При слабом свете свечи князь увидел прижавшегося к стене палатки Бадрадина с длинным, окровавленным ножом в руке. Он, точно помешанный, скалил зубы. Эристава равно удивили и окровавленный нож и бессмысленная гримаса Бадрадина.
— Князь, я убил Чагатая! — шепотом произнес Бадрадин и, протягивая окровавленный нож, пошел к Сурамели.
— Что ты говоришь, несчастный! Молчи, чтоб никто не слышал!
— Я убил нойона Чагатая, князь, — спокойно повторил Бадрадин и положил на стол перед князем окровавленный клинок.
— Бадри, что ты болтаешь? Рехнулся, что ли? — взволнованный Сурамели схватил асасина за плечи.

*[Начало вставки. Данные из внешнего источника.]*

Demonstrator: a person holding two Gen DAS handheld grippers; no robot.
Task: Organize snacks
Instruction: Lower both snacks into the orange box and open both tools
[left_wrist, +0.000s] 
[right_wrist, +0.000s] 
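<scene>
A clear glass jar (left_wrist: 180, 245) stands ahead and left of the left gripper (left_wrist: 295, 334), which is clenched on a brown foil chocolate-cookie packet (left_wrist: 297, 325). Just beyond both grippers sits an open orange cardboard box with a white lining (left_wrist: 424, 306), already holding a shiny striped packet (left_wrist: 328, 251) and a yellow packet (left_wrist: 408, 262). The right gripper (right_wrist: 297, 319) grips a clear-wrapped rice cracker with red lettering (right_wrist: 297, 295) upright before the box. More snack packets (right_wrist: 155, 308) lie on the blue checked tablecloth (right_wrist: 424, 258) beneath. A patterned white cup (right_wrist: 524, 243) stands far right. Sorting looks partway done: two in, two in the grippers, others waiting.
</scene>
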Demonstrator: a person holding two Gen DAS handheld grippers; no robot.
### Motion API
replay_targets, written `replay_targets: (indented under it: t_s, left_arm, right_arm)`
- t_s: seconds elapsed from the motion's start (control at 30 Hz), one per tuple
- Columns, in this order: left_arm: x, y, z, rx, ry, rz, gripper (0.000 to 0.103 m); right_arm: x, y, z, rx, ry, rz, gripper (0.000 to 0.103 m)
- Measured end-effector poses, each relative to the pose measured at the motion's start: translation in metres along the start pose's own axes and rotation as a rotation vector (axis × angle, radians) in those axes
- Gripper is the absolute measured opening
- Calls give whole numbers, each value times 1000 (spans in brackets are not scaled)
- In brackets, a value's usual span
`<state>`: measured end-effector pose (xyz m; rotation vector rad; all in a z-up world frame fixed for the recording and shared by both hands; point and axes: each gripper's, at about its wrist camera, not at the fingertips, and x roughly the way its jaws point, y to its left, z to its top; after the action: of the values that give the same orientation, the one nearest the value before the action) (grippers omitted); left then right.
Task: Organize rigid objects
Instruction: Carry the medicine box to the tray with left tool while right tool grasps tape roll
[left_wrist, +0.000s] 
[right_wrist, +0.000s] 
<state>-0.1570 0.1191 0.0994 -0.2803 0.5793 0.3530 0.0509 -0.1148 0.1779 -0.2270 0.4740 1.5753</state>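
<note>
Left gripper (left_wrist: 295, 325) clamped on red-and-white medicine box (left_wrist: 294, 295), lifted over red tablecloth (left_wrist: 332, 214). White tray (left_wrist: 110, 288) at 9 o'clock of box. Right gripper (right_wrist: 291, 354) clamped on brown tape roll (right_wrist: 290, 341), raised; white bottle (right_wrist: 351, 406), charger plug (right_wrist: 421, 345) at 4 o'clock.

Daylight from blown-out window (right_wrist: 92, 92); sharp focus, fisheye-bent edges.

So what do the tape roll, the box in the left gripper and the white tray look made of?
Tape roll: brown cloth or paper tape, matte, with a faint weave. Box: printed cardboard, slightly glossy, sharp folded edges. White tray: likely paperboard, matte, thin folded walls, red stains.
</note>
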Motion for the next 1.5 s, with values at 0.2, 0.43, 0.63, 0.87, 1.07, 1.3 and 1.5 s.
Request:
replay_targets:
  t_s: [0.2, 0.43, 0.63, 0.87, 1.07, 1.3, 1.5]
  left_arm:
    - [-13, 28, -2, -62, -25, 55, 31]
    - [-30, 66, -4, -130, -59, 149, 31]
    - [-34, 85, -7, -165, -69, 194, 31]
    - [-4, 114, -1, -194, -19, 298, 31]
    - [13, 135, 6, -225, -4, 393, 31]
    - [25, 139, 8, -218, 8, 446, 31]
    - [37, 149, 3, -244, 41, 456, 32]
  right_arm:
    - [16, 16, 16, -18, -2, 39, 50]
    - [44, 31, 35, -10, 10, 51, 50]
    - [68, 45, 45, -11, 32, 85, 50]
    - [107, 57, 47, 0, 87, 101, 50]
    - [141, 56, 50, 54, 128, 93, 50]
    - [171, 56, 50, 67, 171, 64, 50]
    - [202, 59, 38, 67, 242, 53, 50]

— Два года я слежу за Чагатаем. Я исмаилит, и мулиды заслали меня в монгольский лагерь с этим поручением. Ты сам знаешь, у меня было много удобных случаев, чтобы убить Чагатая, но я ждал приказа. Позавчера мне передали приказ, вот я и убил нойона Чагатая.
— Правду говоришь?
— Правду говорю, князь. Утром я прокрался в юрту нойона и спрятался под тахтой. Поздно ночью пришел подвыпивший Чагатай. С ним пришли Чормагон, Иосур и Бичу. Они долго и много пили. Чагатай угрожал грузинам жестокой местью. Начисто, говорил, всех перебью. Нойон Бичу хитро уговаривал, что, может быть, всех уничтожать не стоит, а перебить только князей. Обезглавленное войско не сможет сопротивляться. Разбросать воинов по разным туманам и пустить на приступ крепости. Чормагон сначала возражал, но под конец, кажется, уговорили и его. Решили вызвать ваших князей для переговоров и всех перебить. Так что утром вас позовут, а там и расправятся.